Hibernate JPA @OneToOne Example

@OneToOne

The @OneToOne annotation is used to specify a one-to-one database relationship.

OneToOne specifies a single-valued association to another entity that has one-to-one multiplicity. It is not normally necessary to specify the associated target entity explicitly since it can usually be inferred from the type of the object being referenced.

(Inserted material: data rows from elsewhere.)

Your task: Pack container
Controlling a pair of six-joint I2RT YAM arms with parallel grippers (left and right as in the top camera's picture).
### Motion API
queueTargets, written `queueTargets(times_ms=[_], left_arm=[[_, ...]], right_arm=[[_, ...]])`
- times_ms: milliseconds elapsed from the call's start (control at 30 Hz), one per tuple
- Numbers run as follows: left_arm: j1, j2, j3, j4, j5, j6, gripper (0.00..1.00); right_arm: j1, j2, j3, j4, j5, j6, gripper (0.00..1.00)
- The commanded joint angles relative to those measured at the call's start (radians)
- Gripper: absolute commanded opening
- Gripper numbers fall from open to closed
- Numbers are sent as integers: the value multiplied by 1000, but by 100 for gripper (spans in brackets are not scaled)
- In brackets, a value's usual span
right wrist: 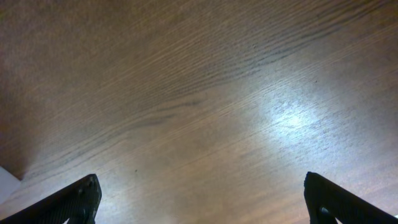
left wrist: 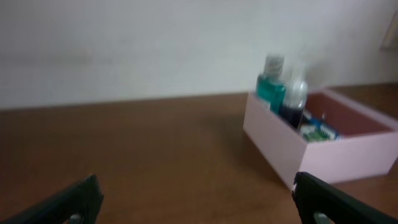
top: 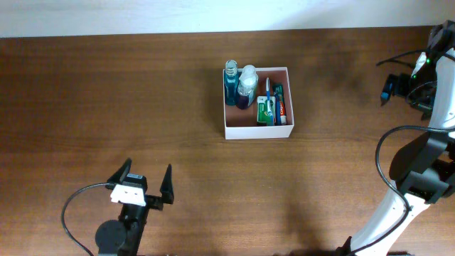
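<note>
The container [top: 257, 131] is a square box with white walls and a pinkish-brown inside, at the table's far middle. In it stand a teal bottle [top: 231, 82] and a dark bottle with a white cap [top: 247, 85]. Beside them lie a green packet [top: 265, 110] and a toothpaste box [top: 279, 102]. The left wrist view shows the container [left wrist: 323, 155] and the bottles [left wrist: 271, 87] ahead to the right. My left gripper [top: 148, 171] [left wrist: 199, 202] is open and empty near the front edge, well short of the box. My right gripper [top: 389, 87] [right wrist: 200, 202] is open and empty over bare wood, far right of the box.
The brown wooden table [top: 106, 92] runs up to a white wall [left wrist: 155, 43] at the back. Black cables loop by both arm bases [top: 71, 210]. A white corner shows at the lower left edge of the right wrist view [right wrist: 5, 180].
</note>
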Motion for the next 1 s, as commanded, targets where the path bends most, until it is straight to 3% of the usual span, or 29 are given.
queueTargets(times_ms=[0,967], left_arm=[[20,-9,-1,-10,-23,-10,99],[31,-9,-1,-10,-24,-10,99]], right_arm=[[3,-36,-4,0,12,11,99],[3,-36,-4,0,13,11,99]])
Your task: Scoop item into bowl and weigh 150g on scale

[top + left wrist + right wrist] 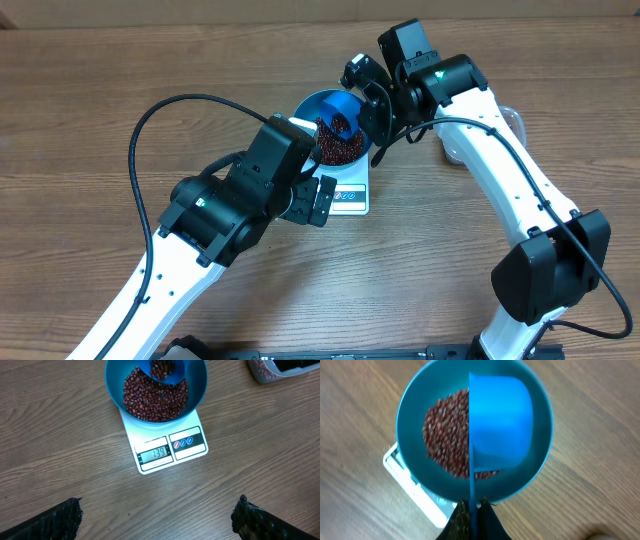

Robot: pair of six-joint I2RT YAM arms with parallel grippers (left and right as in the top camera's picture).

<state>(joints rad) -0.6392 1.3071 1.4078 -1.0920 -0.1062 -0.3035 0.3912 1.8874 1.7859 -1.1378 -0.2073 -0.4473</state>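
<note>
Above the tabletop [120, 100], the overhead view shows the blue bowl [305, 108] sitting on the white scale [352, 198], with a heap of dark red-brown beans [338, 150] inside it. A small blue scoop [340, 108] hangs tilted over the bowl, more beans in its mouth. The right fingers [368, 112] are lost among the arm's black parts here, so their grip is hard to read. The left fingers [322, 200] hover beside the scale's near edge, and that arm covers the scale's left part. A clear tub [512, 118] peeks out behind the right arm, mostly hidden.

From the left wrist, only the two dark tips of the left fingers [56, 521] show at the bottom corners, spread wide apart with nothing between them. The bowl [114, 390] and scoop [170, 375] are cut off at the top. The scale's display [155, 454] reads 139. A corner of the tub [270, 372] shows at the upper right.

From the right wrist, blurred, the right fingers [462, 522] are clamped together on the scoop's [502, 420] thin handle. The scoop's back hides half the beans [445, 430] in the bowl [412, 405]. Only a corner of the scale [407, 477] sticks out.
</note>
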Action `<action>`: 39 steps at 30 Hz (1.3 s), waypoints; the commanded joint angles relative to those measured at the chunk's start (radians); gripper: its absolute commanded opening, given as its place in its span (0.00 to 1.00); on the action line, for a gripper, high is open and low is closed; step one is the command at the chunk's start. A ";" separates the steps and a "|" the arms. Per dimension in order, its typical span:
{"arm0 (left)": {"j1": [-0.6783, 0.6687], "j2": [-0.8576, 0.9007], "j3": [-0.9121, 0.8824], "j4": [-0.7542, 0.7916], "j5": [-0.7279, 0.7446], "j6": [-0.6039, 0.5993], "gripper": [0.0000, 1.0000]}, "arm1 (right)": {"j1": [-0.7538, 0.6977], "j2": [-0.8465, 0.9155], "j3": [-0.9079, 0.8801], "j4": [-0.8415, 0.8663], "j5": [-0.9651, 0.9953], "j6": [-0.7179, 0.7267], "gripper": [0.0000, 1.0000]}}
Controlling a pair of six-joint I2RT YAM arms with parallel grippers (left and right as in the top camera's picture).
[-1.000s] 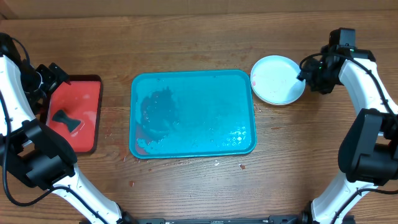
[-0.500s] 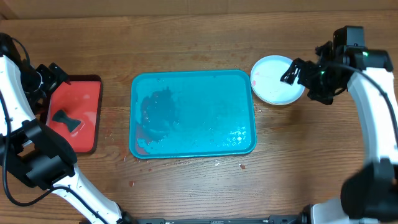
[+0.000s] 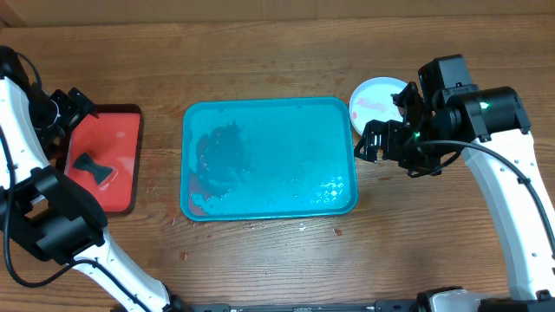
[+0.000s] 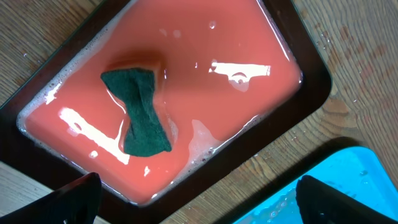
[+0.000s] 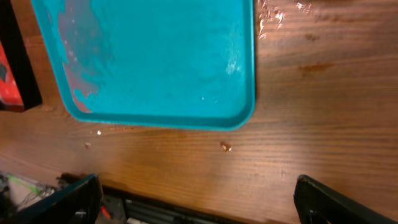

If the relationship is bidirectional, the non-owning side must use the mappedBy element of the OneToOne annotation to specify the relationship field or property of the owning side.
The OneToOne annotation may be used within an embeddable class to specify a relationship from the embeddable class to an entity class. If the relationship is bidirectional and the entity containing the embeddable class is on the owning side of the relationship, the non-owning side must use the mappedBy element of the OneToOne annotation to specify the relationship field or property of the embeddable class. The dot (".") notation syntax must be used in the mappedBy element to indicate the relationship attribute within the embedded attribute. The value of each identifier used with the dot notation is the name of the respective embedded field or property.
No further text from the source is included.